MORE than 900 cases of flytipping have been reported in Tendring in the space of a year according to the latest figures with concerns being raised over the financial squeeze dumped rubbish is putting on farmers.

DEFRA has revealed the number of flytipping incidents reported across the East of England between 2017 and 2018.

Tendring had 920 incidents, of which 42 were on agricultural land - the highest across the region.

While rubbish dumped on highways is the responsibility of Tendring Council, private land owners including farmers have to foot the bill to remove items dumped on their sites.

Viv Vivers, of Farmers and Mercantile Insurance Brokers, said the true scale of flytipping on East of England farmland is not reflected in the figures, as the DEFRA statistics excludes the majority of private-land incidents.

She said: "Flytipping is a blight on our countryside, but dumped waste is not only visually impactful and a nuisance – it can be a source of pollution and cause harm to humans, animals and the environment.

“This year’s DEFRA figures show that it is not only everyday household waste that gets dumped by flytippers – thousands of incidents involve asbestos, clinical waste and chemical and fuel waste.
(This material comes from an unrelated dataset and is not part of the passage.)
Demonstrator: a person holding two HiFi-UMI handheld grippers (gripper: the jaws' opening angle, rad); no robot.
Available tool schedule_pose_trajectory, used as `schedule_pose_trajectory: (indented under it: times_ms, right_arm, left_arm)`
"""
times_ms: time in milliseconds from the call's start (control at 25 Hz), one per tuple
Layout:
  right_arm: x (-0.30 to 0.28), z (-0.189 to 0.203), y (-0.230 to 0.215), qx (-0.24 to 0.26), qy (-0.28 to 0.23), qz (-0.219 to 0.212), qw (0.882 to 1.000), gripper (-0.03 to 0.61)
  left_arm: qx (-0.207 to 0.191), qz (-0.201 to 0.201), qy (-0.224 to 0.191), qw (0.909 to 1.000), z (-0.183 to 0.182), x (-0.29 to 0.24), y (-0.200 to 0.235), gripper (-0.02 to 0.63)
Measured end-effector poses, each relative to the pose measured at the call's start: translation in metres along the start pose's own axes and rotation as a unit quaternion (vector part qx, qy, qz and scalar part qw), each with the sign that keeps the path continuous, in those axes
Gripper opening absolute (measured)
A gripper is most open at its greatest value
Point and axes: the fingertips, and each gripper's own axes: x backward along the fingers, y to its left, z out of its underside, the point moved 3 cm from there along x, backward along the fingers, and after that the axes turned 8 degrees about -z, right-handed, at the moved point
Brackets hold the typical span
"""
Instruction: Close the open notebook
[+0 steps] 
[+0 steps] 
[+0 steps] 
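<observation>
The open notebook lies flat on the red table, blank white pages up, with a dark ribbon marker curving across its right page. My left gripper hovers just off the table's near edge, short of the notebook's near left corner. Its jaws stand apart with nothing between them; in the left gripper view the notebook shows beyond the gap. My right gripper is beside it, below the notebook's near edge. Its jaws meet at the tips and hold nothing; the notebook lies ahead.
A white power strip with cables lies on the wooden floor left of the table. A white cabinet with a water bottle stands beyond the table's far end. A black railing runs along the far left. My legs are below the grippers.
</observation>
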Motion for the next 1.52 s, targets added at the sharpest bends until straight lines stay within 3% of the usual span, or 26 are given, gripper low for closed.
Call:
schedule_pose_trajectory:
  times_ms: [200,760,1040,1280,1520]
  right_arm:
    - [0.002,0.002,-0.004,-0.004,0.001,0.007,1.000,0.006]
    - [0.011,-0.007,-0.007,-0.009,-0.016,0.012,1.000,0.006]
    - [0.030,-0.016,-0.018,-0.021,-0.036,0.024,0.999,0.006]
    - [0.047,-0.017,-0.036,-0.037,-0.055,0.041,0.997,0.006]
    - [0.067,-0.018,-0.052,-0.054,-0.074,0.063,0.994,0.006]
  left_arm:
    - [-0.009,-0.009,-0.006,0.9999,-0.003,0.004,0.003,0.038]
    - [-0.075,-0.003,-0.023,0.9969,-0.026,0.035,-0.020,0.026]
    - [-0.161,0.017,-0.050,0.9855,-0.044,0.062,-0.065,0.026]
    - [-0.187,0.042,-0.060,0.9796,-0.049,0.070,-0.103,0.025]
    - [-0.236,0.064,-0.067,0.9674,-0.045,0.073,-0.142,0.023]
“So, farmers are not only have to fork out for clean-up costs but also have to worry about the danger it poses to themselves, their workers, their animals and their land.
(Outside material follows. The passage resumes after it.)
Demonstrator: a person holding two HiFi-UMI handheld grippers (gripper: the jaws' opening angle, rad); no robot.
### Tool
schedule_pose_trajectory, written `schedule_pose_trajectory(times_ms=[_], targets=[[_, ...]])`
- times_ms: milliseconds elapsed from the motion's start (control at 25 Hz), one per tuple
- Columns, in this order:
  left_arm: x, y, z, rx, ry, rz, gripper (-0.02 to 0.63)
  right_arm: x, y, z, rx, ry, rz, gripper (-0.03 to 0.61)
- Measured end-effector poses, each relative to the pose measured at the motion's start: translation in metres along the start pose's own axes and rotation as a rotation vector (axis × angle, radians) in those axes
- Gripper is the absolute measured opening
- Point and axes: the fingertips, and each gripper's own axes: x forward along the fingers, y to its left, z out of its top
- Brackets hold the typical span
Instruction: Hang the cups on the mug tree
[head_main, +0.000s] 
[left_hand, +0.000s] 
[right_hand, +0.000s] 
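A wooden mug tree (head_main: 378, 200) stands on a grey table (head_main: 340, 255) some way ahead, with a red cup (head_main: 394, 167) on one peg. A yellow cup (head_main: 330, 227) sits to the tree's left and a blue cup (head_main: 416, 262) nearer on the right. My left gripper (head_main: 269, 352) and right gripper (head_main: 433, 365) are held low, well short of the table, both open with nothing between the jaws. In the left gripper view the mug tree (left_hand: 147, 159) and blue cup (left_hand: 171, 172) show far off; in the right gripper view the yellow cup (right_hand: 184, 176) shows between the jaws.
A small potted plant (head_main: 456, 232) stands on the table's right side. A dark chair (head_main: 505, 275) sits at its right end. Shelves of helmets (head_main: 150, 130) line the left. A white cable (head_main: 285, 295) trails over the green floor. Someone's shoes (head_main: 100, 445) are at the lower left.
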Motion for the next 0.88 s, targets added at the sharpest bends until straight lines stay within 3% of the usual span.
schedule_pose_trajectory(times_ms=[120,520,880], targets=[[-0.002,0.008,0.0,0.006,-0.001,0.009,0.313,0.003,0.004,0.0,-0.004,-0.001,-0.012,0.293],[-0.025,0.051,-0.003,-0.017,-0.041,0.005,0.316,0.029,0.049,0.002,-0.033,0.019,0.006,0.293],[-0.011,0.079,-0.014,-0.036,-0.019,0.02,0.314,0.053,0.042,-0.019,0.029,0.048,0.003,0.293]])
“These flytippers, both thoughtless individuals and unscrupulous ‘waste businesses’, don’t care that their irresponsible actions could lead to farmers being prosecuted under the Environmental Protection Act 1990.

“Innocent farmers have the choice of footing the clean-up bill or facing significant fines for not dealing with someone else’s mess.”

Across the East of England there were 386 incidents of fly-tipping on agricultural land, out of 72,832 overall reports.

Viv added that farmers who fall prey to this crime are having to shoulder the burden, responsible for meeting the cost of clearing rubbish from their land themselves – at an average cost of £1,000 per incident.

She said: "Incomes in the farming sector are forecast to drop this year, due largely to the volatile weather, including last summer’s drought.

"Flytipping only tightens this financial squeeze.”